Problem to work on = Read through the data and report every line in which the word "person" occurs.

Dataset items
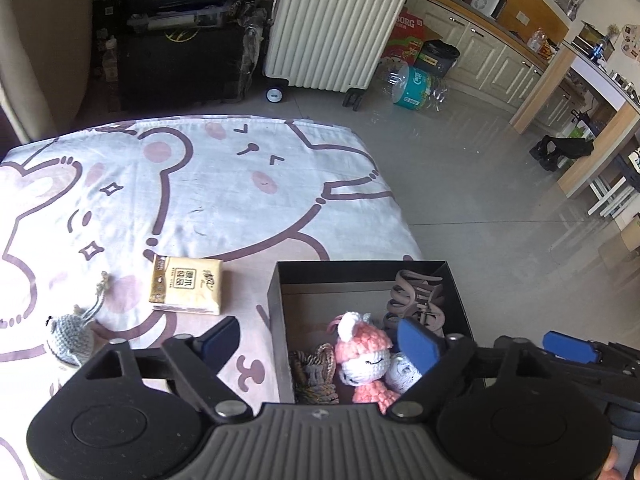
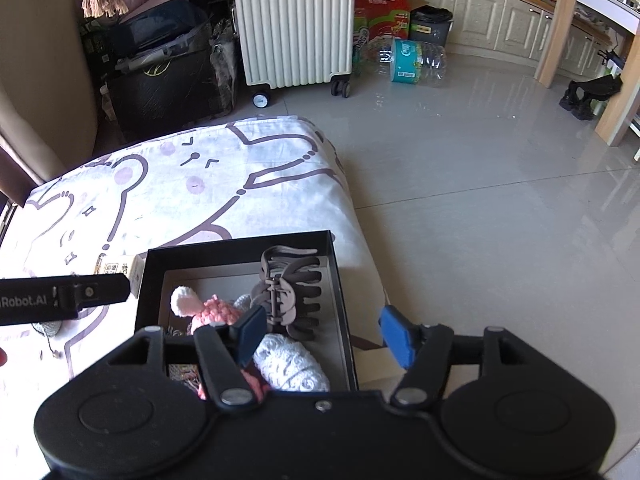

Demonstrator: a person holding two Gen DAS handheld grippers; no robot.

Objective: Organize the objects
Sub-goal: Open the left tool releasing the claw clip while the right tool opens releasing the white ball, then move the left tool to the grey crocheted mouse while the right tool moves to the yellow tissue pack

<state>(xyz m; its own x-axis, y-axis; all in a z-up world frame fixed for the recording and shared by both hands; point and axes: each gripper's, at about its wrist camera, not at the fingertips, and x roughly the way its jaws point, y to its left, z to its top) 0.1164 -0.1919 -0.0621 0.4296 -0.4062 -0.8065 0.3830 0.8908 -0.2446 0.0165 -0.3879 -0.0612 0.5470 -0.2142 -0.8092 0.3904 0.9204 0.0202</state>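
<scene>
A black open box (image 1: pixel 276 320) (image 2: pixel 340 280) sits at the right edge of the cloth-covered table. In it lie a pink and white crochet doll (image 1: pixel 362 354) (image 2: pixel 212 310), a white crochet piece (image 2: pixel 290 366), a brown hair claw (image 1: pixel 416 296) (image 2: pixel 288 292) and a brown woven item (image 1: pixel 314 372). A gold tissue pack (image 1: pixel 186 285) and a grey crochet toy (image 1: pixel 70 338) lie on the cloth left of the box. My left gripper (image 1: pixel 320 346) is open and empty above the box's left wall. My right gripper (image 2: pixel 326 334) is open and empty above the box's right side.
The cartoon-print cloth (image 1: pixel 200 184) covers the table. Beyond it stand a cream suitcase (image 1: pixel 332 24) and dark bags (image 1: pixel 176 40). Empty water bottles (image 1: pixel 416 86) and a bin lie on the tiled floor to the right.
</scene>
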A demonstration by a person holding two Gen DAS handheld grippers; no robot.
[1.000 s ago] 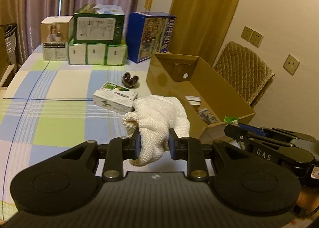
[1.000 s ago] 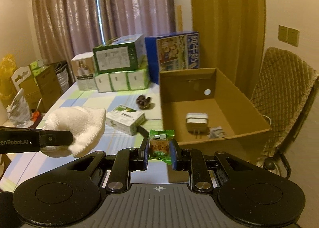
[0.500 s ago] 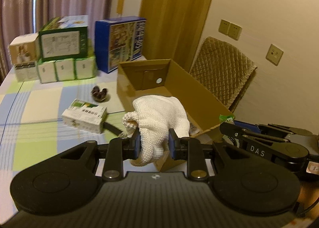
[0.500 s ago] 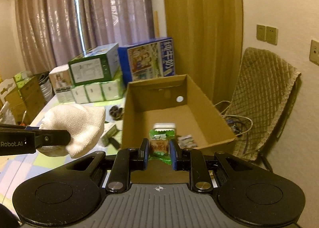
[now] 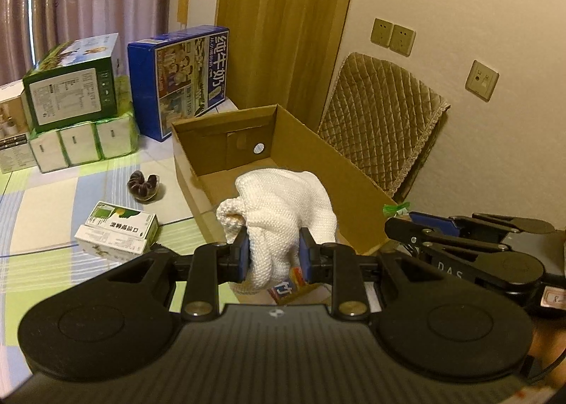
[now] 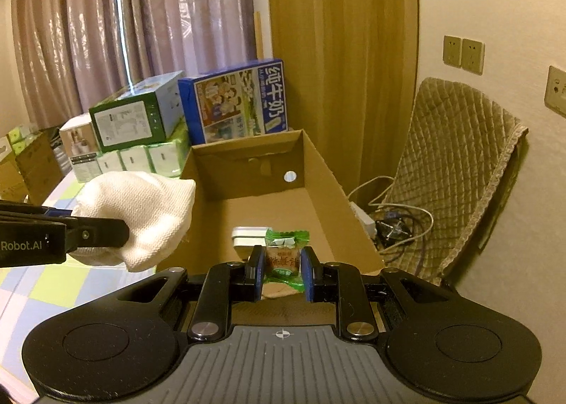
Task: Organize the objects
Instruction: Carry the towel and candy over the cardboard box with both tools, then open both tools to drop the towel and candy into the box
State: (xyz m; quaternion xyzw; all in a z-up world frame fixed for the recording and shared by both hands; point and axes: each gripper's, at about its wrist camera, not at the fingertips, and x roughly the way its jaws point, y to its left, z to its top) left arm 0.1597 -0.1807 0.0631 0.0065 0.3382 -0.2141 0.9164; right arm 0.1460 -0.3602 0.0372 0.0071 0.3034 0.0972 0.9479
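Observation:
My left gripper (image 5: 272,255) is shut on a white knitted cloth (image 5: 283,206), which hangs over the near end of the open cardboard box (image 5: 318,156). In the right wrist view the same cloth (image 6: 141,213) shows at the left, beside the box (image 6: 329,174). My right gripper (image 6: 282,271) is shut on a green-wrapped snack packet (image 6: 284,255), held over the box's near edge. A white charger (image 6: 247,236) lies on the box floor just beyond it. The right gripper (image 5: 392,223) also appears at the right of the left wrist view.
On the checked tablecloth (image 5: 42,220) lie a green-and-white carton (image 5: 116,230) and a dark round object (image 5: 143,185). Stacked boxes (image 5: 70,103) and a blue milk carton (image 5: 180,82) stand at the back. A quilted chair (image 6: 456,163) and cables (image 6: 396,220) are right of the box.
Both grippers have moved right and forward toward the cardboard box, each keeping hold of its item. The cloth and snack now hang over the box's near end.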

Answer for the task =
Demonstrator: a person holding two Gen DAS handheld grippers; no robot.
A demonstration by a person holding two Gen DAS handheld grippers; no robot.

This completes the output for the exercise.